→ **Task to complete**
Reading through the lines below, count those that include the string "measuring"; the answer is that number and nothing else.

→ **Raw data**
<<<<
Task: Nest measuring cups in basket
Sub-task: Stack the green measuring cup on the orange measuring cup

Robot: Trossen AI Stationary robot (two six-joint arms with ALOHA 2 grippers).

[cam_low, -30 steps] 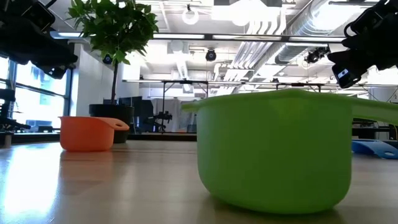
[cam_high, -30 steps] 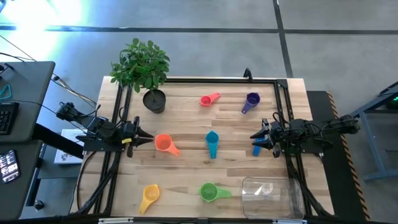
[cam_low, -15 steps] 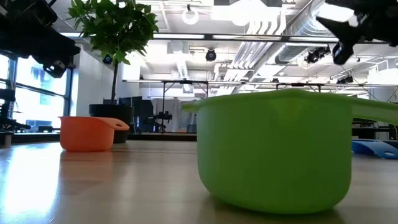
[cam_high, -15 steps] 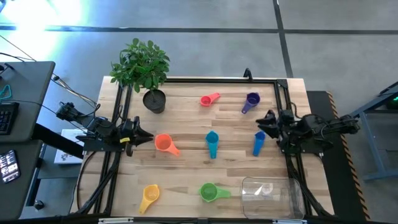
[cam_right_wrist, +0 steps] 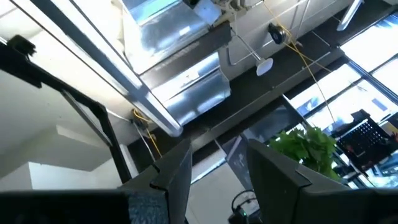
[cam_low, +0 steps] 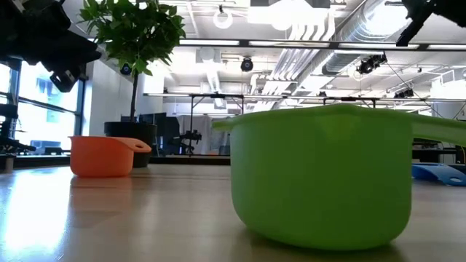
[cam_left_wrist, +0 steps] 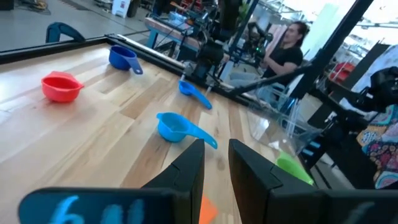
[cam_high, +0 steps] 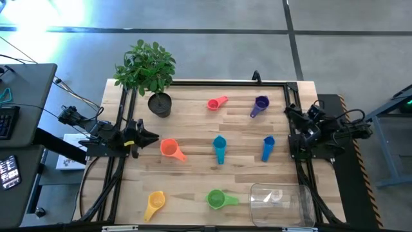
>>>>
→ **Solution**
2